Over the past couple of years, there has been increased curiosity and speculation about SAFE — Students Allied for Freedom & Equality — and what it stands for. Simply put, SAFE is a diverse group of student activists at the University organized to promote justice, human rights, liberation and self-determination for the Palestinian people, as well as other oppressed people. We are committed to standing with the disenfranchised and are staunchly against the sugarcoating of oppression. Furthermore, we don’t approve of allowing representatives of a government that is currently using their military to occupy another nation and imposing an apartheid system on people whom it claims as citizens to come speak on our campus.
When Ishmael Khaldi, a top adviser to Israeli Foreign Minister Avigdor Lieberman came to campus, many student activists were offended by the fact that the University, which prides itself on social justice, openly provided a platform for Khaldi to speak. Lieberman, Khaldi’s boss, has blatantly employed his racism on more than one occasion, and according to the Israeli newspaper Haaretz, Lieberman said that Palestinian prisoners should be drowned in the Dead Sea, and he would provide the buses to take them there. In an interview with The Sunday Telegraph, Lieberman said Arabs and Jews must be separated in order to achieve peace in the Middle East. “Israel’s 1.25 million Arab minority was a ‘problem’ which required ‘separation’ from the Jewish state,” according to an article in The Sunday Telegraph. Interestingly enough, Lieberman believes, in his own words, that minorities are “the world’s biggest problem,” despite being a minority himself. In his speech on campus, Khaldi spoke about Arabs in Israel and the great privileges they enjoy, yet the people who Khaldi claims to represent (Arab Bedouins) are being expelled from their land. Khaldi seems to travel as a mouthpiece for Lieberman, and his fallacious and racist remarks are all reasons why we walked out of his speaking engagement in protest.
When we used a similar protest method against two Israeli soldiers who visited campus last year, we were faced with criticism for not “dialoguing.” This call for dialogue is inappropriate in a situation where the power disparity between parties is so immense. Dialogue can only work when two parties are on the same playing field and have significant differences between them. In the case of Israel-Palestine, we have one party, Israel, that boasts the Middle East’s most powerful military and enjoys a lot of material and diplomatic support from the world’s lone superpower, the United States. The Palestinians, on the other hand, are stateless and without basic human rights. They are also victims of the worst of crimes. They’ve had their history and existence denied by those who continuously assert that Palestine was “a land without a people for a people without a land.” Though Palestinians have received overwhelming recognition internationally, Israel and the United States have yet to recognize the Palestinian struggle, much less push for their right to self-determination and freedom from a brutal occupation.
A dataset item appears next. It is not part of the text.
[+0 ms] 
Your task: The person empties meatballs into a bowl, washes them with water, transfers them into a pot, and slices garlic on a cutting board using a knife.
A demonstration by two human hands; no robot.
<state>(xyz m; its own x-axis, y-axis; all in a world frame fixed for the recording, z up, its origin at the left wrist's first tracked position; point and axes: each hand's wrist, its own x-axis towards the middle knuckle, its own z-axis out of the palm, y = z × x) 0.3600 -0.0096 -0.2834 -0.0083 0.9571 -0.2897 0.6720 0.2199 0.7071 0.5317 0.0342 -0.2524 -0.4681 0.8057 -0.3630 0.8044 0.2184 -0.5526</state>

Our mission statement emphasizes that we are a student organization contributing to the campus community as social justice advocates. Nowhere within our mission statement will you find that we are anti-Semitic or anti-Jewish. We, as an organization, don’t endorse or ally ourselves with any political platform, organization or politician. We don’t advocate for a one-state, two-state or no-state solution. We don’t support the Palestine Liberation Organization, Hamas, Fatah or any such entity. We simply believe in the self-determination of the Palestinian people.
In October, 30 SAFE members attended the first national Students for Justice in Palestine conference at Columbia University. The conference was endorsed by many national activists, including Ali Abunimah, Noam Chomsky and Cornel West. Members from the more than 140 schools represented voted on points of unity:
Students for Justice in Palestine is a student organization that works in solidarity with the Palestinian people and supports their right to self-determination.
It is committed to:
1. Ending Israel’s occupation and colonization of all Arab lands and dismantling the Wall.
2. Recognizing the fundamental rights of the Arab-Palestinian citizens of Israel to full equality.
3. Respecting, protecting and promoting the rights of Palestinian refugees to return to their homes and properties as stipulated in UN resolution 194.
We believe it’s time to bring Palestine to the forefront of our conversations at the University. Next semester, we will be launching our PalestiMe campaign — a campaign meant to bring Palestine to the forefront of the campus community by spreading awareness on various facets of the situation — as it is time for Palestine.
Noor Haydar is an LSA senior. Bayan Founas is an LSA sophomore.